Why your society maintenance bill could soon be Rs 3,000 higher every month

If you live in a gated community or apartment complex, your monthly maintenance bill may soon become noticeably higher. Across parts of Delhi-NCR, many housing societies are reviewing their maintenance charges after a recent increase in minimum wages for workers such as security guards, gardeners, cleaners, electricians and plumbers.

According to a Times of India report, several residential communities have either already increased maintenance charges or are preparing residents for higher monthly bills in the coming months.

The biggest reason behind the increase is the higher wage bill that societies now have to bear following the latest labour code revisions.



Housing societies depend on a large workforce to manage daily operations, including security, housekeeping, landscaping, electrical maintenance and plumbing services.

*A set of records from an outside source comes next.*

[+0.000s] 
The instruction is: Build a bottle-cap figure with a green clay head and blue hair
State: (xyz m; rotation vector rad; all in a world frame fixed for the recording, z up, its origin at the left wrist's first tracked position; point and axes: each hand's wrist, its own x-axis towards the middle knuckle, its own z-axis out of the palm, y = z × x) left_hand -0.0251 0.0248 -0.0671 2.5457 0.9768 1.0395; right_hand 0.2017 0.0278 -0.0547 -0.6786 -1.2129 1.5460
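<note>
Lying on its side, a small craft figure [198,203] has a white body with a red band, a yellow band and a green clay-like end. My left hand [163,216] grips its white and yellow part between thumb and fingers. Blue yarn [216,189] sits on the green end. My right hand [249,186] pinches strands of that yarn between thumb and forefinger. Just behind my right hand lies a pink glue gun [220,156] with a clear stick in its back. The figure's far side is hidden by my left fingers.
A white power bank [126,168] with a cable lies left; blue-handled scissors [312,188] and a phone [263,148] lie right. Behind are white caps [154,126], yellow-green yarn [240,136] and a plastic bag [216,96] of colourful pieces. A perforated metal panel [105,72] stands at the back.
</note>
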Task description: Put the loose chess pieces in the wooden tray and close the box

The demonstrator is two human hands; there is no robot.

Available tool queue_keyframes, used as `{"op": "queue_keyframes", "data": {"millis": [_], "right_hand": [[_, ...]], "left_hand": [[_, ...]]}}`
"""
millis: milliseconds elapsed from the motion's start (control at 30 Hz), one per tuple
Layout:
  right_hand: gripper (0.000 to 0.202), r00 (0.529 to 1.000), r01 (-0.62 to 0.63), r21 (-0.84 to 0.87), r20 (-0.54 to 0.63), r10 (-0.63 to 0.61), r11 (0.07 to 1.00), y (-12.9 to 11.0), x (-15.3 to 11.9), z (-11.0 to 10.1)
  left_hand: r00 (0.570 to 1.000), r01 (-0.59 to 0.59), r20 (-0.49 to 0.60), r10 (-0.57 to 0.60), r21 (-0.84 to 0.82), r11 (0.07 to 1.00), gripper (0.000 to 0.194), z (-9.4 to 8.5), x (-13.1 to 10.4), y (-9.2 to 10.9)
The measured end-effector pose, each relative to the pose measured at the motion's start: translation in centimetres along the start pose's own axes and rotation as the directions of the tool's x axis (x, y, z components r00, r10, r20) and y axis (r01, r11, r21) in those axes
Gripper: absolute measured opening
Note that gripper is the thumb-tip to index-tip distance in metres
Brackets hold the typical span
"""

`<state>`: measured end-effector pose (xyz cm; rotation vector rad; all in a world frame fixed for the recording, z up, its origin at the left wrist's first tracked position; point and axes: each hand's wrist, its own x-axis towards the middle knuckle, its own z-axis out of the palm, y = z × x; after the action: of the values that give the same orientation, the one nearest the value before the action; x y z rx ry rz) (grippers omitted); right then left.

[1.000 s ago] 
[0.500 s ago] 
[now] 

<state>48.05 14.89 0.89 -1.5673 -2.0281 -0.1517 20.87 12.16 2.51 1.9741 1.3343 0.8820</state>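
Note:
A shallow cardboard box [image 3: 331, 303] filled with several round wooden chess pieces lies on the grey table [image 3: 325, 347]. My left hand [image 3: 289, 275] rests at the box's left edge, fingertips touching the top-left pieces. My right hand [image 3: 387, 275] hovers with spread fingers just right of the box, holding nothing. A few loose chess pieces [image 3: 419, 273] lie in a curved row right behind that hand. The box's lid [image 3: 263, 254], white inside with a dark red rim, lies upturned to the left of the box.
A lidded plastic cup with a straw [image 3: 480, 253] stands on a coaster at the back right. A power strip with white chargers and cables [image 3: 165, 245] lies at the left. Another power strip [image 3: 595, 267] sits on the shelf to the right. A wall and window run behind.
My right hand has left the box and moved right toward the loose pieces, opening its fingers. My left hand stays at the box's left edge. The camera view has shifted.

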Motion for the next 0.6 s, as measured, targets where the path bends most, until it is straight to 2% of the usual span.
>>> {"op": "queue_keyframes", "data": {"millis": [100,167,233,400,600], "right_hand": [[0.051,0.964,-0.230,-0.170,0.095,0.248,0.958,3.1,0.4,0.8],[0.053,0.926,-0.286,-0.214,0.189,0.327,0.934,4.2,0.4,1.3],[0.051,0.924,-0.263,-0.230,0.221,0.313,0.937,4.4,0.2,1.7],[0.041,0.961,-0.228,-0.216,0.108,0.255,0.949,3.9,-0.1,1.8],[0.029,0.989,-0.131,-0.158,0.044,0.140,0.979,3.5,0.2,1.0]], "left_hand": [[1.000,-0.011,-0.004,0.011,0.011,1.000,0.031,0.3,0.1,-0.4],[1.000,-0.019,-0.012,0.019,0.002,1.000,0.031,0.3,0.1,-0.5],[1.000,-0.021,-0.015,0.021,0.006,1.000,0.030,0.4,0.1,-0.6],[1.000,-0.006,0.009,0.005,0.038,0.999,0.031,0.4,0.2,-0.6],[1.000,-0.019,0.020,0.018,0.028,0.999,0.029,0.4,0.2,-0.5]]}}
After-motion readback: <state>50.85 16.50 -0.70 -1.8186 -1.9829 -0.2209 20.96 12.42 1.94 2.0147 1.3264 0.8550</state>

With minimum wages rising, the cost of running these services has also increased significantly.

Many resident welfare associations (RWAs) and apartment owners’ associations (AOAs) say they have little choice but to pass some of the additional cost on to residents.

In some cases, maintenance charges are expected to rise by around 25% to 30%, potentially adding as much as Rs 3,000 a month to household expenses.

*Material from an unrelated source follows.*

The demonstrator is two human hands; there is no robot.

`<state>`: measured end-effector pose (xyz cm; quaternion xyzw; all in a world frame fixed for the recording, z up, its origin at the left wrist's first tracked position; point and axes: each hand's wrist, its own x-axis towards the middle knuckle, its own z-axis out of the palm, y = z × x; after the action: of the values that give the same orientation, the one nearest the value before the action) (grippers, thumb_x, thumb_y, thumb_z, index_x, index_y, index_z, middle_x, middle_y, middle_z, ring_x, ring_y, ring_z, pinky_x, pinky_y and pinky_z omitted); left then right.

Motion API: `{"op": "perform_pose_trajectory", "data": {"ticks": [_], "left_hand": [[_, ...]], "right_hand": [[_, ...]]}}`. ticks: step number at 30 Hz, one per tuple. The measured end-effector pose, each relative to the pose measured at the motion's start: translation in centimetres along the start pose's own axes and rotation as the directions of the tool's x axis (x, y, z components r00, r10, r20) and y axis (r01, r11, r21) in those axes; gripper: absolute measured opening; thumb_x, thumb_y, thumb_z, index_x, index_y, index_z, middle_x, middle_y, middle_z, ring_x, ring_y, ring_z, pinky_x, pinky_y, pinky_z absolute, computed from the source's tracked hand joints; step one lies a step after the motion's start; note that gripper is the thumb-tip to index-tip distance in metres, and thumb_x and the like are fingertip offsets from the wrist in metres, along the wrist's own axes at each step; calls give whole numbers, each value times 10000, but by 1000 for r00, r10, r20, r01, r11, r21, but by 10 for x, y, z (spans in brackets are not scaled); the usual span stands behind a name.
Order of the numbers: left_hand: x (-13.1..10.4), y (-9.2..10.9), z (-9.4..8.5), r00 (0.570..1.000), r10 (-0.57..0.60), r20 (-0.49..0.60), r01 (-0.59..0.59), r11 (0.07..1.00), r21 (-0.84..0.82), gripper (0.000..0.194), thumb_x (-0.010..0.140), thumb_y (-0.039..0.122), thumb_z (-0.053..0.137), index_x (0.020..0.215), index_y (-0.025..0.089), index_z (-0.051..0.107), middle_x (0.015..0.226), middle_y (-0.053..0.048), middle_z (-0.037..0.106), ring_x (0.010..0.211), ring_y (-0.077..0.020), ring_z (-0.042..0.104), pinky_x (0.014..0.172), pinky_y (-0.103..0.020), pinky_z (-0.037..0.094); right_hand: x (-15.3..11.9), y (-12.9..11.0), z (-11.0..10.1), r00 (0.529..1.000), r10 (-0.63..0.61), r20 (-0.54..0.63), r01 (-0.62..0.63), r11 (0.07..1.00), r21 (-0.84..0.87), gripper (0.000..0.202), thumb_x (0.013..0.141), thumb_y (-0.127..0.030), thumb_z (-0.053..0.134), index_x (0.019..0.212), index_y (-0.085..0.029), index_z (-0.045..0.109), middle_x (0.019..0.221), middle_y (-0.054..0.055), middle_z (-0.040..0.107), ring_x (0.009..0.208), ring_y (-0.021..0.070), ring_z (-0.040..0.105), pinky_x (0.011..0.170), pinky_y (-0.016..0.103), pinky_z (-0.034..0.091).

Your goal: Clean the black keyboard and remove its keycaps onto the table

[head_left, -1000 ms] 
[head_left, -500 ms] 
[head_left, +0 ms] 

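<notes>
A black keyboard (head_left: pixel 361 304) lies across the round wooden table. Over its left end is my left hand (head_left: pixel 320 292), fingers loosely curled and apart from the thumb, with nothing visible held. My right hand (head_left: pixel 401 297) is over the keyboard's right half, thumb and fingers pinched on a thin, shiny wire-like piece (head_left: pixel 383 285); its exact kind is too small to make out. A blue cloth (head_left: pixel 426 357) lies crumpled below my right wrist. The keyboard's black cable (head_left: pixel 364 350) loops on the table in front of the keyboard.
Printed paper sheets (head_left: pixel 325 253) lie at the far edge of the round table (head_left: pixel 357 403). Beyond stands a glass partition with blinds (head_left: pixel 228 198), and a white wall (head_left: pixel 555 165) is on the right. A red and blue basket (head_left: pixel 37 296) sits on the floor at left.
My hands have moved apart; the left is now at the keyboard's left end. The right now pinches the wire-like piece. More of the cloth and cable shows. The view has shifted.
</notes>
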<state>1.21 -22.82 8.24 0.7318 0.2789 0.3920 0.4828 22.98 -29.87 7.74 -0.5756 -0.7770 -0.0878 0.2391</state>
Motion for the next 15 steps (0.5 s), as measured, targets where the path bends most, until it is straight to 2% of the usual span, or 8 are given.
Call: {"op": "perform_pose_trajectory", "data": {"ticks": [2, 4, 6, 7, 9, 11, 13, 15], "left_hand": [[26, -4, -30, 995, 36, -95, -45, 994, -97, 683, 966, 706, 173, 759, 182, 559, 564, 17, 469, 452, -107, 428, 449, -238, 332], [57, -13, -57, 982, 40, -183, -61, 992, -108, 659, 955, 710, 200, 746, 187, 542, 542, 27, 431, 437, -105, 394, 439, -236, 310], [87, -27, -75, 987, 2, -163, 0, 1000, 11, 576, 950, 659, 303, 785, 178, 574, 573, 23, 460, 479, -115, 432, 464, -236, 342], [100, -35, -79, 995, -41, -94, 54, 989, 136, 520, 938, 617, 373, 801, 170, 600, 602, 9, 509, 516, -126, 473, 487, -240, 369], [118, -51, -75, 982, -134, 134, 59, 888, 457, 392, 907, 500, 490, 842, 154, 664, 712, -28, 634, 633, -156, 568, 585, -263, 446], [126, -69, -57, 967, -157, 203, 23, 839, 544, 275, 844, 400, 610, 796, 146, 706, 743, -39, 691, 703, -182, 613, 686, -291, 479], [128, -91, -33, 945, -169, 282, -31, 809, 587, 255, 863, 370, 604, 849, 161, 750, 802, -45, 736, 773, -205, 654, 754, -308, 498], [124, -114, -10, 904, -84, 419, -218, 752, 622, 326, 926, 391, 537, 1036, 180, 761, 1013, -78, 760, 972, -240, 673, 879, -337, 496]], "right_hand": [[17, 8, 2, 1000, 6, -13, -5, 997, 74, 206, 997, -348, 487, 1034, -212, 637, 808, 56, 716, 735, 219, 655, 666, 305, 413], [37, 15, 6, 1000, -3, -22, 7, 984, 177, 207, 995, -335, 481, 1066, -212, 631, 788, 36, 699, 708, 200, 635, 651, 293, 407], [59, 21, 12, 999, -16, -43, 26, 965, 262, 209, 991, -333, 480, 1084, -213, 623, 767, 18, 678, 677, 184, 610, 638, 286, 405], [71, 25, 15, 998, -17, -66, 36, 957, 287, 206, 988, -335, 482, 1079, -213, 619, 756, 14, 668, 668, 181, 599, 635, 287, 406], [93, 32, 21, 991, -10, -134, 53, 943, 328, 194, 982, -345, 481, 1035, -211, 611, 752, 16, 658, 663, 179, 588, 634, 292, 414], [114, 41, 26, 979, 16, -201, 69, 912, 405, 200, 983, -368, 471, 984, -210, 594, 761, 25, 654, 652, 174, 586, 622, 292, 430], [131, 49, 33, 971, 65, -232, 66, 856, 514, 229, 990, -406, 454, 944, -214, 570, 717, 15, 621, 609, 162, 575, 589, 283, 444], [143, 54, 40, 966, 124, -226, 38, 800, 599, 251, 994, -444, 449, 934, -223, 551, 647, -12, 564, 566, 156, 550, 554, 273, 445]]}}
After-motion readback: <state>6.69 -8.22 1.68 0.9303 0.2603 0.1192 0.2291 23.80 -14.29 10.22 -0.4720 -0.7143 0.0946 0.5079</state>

The wage increase is not the only challenge facing housing societies.

According to the report, many communities are also dealing with higher diesel costs, which have increased the expense of running backup power generators during electricity outages.

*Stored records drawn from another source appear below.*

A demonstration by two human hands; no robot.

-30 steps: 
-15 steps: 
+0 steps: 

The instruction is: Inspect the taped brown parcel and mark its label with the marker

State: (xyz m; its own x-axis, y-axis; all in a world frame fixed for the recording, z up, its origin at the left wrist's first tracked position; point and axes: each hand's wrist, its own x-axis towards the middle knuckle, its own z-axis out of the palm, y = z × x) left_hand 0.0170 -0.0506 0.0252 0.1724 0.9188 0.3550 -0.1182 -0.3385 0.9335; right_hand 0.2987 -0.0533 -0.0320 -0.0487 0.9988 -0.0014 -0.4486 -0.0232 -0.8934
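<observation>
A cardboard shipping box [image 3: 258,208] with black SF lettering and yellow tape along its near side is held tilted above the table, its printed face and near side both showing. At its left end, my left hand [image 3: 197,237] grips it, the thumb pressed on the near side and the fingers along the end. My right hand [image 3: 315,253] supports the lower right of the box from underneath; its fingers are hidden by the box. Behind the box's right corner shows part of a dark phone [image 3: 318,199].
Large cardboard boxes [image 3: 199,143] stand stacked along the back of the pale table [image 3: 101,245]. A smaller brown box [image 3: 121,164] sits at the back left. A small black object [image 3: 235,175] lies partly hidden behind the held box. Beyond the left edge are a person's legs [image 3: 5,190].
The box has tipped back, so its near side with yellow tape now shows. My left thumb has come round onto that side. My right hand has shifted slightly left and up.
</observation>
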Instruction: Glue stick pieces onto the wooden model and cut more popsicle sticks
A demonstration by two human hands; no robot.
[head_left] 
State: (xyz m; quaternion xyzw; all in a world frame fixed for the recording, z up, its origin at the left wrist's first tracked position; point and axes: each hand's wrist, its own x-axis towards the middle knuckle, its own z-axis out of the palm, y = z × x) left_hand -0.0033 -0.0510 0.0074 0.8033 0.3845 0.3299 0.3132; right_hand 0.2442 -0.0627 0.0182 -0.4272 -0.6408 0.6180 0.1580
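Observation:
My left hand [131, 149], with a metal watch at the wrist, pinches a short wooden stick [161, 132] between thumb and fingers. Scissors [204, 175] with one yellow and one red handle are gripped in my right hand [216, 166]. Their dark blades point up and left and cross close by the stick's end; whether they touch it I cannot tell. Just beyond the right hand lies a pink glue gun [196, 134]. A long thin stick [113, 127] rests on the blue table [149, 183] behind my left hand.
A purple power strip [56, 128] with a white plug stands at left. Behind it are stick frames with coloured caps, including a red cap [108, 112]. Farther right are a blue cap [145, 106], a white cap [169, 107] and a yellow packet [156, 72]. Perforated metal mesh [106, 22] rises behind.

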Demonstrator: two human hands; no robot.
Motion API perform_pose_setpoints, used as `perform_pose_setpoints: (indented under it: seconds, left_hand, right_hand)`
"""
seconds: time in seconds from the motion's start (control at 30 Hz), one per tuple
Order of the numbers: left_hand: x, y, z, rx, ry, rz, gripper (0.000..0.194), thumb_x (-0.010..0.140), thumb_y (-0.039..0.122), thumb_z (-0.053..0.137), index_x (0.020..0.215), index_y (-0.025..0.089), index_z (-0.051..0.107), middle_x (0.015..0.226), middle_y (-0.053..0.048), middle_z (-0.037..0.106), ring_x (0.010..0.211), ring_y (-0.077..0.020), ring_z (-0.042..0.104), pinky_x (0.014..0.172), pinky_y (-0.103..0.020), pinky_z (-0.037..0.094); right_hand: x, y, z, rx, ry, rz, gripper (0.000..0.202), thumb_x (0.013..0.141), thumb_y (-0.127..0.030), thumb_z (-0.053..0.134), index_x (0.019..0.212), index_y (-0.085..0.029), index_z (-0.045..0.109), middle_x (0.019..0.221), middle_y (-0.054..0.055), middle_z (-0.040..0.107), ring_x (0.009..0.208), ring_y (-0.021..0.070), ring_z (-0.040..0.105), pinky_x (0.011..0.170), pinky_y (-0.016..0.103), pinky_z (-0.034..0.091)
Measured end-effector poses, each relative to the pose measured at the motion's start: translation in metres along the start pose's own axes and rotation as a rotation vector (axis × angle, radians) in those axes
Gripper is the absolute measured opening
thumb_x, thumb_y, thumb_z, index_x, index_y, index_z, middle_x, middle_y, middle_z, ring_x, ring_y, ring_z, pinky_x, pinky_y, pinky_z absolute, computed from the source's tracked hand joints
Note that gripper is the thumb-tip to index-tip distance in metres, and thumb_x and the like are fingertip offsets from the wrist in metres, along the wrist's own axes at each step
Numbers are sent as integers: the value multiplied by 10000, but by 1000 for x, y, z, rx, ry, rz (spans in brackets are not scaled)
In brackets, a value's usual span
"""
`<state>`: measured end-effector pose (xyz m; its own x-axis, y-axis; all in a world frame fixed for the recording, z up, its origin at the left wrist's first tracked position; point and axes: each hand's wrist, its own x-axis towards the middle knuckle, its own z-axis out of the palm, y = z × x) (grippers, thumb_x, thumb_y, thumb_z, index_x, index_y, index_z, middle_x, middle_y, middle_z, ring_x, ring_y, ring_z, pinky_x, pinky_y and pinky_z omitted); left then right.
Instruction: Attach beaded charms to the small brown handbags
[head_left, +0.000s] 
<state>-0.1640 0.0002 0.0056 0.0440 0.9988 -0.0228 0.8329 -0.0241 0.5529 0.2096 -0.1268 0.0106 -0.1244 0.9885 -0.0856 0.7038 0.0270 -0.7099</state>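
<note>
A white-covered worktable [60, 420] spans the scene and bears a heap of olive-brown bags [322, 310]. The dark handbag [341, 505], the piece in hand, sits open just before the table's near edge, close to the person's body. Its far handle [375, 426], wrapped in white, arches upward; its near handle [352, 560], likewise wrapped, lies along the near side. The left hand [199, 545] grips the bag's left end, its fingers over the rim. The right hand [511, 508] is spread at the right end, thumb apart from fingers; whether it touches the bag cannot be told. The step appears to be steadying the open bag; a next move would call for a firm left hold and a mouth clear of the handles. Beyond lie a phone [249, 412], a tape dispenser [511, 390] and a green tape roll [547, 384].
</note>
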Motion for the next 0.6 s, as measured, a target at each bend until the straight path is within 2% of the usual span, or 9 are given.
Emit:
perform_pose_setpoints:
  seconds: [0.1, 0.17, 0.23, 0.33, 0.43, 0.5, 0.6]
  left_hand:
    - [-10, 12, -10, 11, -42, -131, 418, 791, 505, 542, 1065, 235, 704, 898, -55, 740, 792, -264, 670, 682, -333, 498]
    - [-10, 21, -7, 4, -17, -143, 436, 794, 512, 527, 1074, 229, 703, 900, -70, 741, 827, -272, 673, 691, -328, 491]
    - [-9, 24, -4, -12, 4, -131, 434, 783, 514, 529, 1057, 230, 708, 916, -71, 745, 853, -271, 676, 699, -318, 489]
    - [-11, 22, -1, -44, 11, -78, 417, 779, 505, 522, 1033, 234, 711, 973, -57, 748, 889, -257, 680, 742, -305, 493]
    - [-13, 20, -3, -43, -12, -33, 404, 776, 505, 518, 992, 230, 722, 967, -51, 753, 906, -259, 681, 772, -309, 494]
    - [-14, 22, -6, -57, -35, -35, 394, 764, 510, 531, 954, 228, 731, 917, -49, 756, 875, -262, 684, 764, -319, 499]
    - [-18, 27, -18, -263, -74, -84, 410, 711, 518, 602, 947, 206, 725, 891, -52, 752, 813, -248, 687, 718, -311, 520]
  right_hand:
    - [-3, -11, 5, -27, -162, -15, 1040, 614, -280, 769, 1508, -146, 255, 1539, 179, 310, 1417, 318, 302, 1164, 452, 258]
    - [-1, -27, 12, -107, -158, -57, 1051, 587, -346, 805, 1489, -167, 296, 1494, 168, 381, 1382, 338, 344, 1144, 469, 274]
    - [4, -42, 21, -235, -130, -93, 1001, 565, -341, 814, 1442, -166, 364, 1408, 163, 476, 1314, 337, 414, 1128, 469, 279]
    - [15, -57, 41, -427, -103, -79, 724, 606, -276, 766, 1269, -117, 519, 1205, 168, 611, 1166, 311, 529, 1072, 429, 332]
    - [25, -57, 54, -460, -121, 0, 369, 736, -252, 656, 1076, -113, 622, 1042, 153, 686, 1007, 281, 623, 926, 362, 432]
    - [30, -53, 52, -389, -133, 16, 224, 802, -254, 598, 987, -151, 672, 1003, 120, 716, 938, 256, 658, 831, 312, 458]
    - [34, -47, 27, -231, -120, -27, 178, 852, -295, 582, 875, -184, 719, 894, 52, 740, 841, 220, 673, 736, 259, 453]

At the same time, inflation and rising operational expenses are putting additional pressure on society budgets.

As a result, management committees are exploring various ways to reduce costs, including switching to LED lighting, promoting energy-efficient practices and investing in solar power systems for common areas.

Not every housing society is immediately passing on the entire cost increase to residents.

The report says several apartment associations are trying to absorb part of the additional expense by cutting electricity consumption and improving operational efficiency.

Some communities are also evaluating renewable energy solutions such as rooftop solar systems to lower long-term electricity costs. However, officials acknowledge that such measures may not fully offset the higher labour expenses.

The increase in maintenance charges could have another financial consequence for residents.

Under GST rules, housing societies do not charge GST if monthly maintenance charges are up to Rs 7,500 per flat.

However, if maintenance charges exceed this limit, residents may face additional GST on top of the revised maintenance amount. For households already paying maintenance fees close to the threshold, even a relatively small increase could result in a bigger jump in their monthly outgo.

The proposed hikes have triggered objections in some housing societies.

Residents in several communities have questioned how the revised charges are being calculated and whether all components of the increase are directly linked to higher wages and operating costs, the report mentioned.

Many residents say they want greater transparency from management committees regarding maintenance budgets and spending decisions.

Meanwhile, experts and resident association representatives quoted in the report believe maintenance costs could continue to face upward pressure in the coming months.

Apart from higher wages and fuel prices, concerns over rising electricity tariffs and other operating expenses may further impact society budgets.

For residents, that means monthly maintenance bills could become an increasingly important part of household budgeting as housing communities adjust to a changing cost environment.